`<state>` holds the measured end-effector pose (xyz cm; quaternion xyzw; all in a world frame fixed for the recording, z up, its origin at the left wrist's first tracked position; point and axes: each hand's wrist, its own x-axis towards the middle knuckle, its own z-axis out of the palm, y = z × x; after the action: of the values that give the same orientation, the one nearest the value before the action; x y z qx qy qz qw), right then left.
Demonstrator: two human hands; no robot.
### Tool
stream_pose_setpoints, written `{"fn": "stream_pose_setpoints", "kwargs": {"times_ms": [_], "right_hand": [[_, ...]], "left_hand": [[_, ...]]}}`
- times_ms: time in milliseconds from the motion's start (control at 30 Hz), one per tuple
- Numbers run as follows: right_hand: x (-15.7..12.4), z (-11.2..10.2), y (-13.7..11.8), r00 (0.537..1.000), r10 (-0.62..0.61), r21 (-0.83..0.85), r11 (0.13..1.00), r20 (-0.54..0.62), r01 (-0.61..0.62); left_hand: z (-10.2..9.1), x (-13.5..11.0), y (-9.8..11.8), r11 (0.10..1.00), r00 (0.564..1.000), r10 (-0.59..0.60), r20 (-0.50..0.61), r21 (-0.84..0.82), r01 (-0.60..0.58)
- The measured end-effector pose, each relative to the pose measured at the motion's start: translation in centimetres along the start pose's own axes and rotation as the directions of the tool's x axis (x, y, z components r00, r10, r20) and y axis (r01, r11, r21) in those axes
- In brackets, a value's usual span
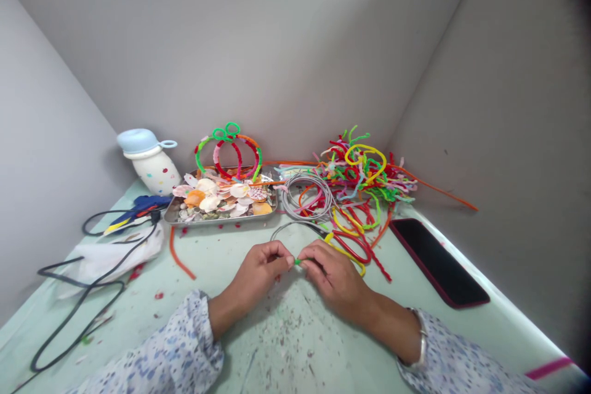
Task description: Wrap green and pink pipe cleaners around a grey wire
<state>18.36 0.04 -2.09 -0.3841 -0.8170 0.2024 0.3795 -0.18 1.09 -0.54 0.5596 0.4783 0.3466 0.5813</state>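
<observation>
Low over the middle of the table, my left hand (262, 271) and my right hand (340, 280) meet fingertip to fingertip. Both pinch a short bit of green pipe cleaner (297, 262), and most of it is hidden by the fingers. Just behind them lies a coil of grey wire (306, 217), with one loose arc reaching toward my hands. Red and yellow pipe cleaners (353, 247) curl behind my right hand. A large tangled heap of coloured pipe cleaners (357, 166) rests against the back wall.
A metal tray (221, 220) holds seashells and rings wrapped in coloured pipe cleaner (234, 154). Left of it stand a white bottle (154, 171) with a blue lid, a blue tool (143, 206) and a black cord (99, 283). At right lies a phone (436, 261).
</observation>
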Motion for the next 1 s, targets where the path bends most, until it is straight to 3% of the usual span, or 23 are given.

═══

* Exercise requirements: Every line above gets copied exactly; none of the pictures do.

* Response to this task:
`<state>` holds the measured end-effector pose (xyz cm; quaternion xyzw; all in a world frame fixed for the recording, z up, its origin at the left wrist's first tracked position; point and axes: each hand's wrist, its own x-axis towards the middle knuckle, its own z-axis out of the palm, y = z × x; after the action: of the values that give the same orientation, the one nearest the value before the action; x y z qx qy qz qw), right then left.
Demonstrator: two human hands; no robot.
### Tool
stream_pose_setpoints, written `{"fn": "stream_pose_setpoints", "kwargs": {"times_ms": [_], "right_hand": [[_, ...]], "left_hand": [[_, ...]]}}`
- times_ms: time in milliseconds from the motion's start (control at 30 Hz), one per tuple
- Numbers run as follows: right_hand: x (-15.7..12.4), z (-11.2..10.2), y (-13.7..11.8), r00 (0.537..1.000), r10 (-0.62..0.61), r21 (-0.83..0.85), r11 (0.13..1.00), r20 (-0.54..0.62), r01 (-0.61..0.62); left_hand: z (-10.2..9.1), x (-13.5..11.0), y (-9.8..11.8), r11 (0.10..1.00), r00 (0.564..1.000), r10 (-0.59..0.60), r20 (-0.50..0.61), r21 (-0.84..0.82), r01 (-0.60..0.58)
- The measured end-effector pose, each relative to the pose measured at the motion's start: translation in centimetres along the start pose's own axes and rotation as the directions of the tool's x axis (x, y, z components r00, r10, r20) and y axis (r01, r11, r21) in those axes
- In brackets, a value's usual span
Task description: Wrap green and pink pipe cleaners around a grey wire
<state>18.36 0.04 -2.09 -0.3841 -0.8170 0.2024 0.3795 -0.18 1.09 -0.54 0.5596 0.4783 0.3466 0.5813</state>
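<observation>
Low over the middle of the table, my left hand (262, 271) and my right hand (340, 280) meet fingertip to fingertip. Both pinch a short bit of green pipe cleaner (297, 262), and most of it is hidden by the fingers. Just behind them lies a coil of grey wire (306, 217), with one loose arc reaching toward my hands. Red and yellow pipe cleaners (353, 247) curl behind my right hand. A large tangled heap of coloured pipe cleaners (357, 166) rests against the back wall.
A metal tray (221, 220) holds seashells and rings wrapped in coloured pipe cleaner (234, 154). Left of it stand a white bottle (154, 171) with a blue lid, a blue tool (143, 206) and a black cord (99, 283). At right lies a phone (436, 261).
</observation>
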Motion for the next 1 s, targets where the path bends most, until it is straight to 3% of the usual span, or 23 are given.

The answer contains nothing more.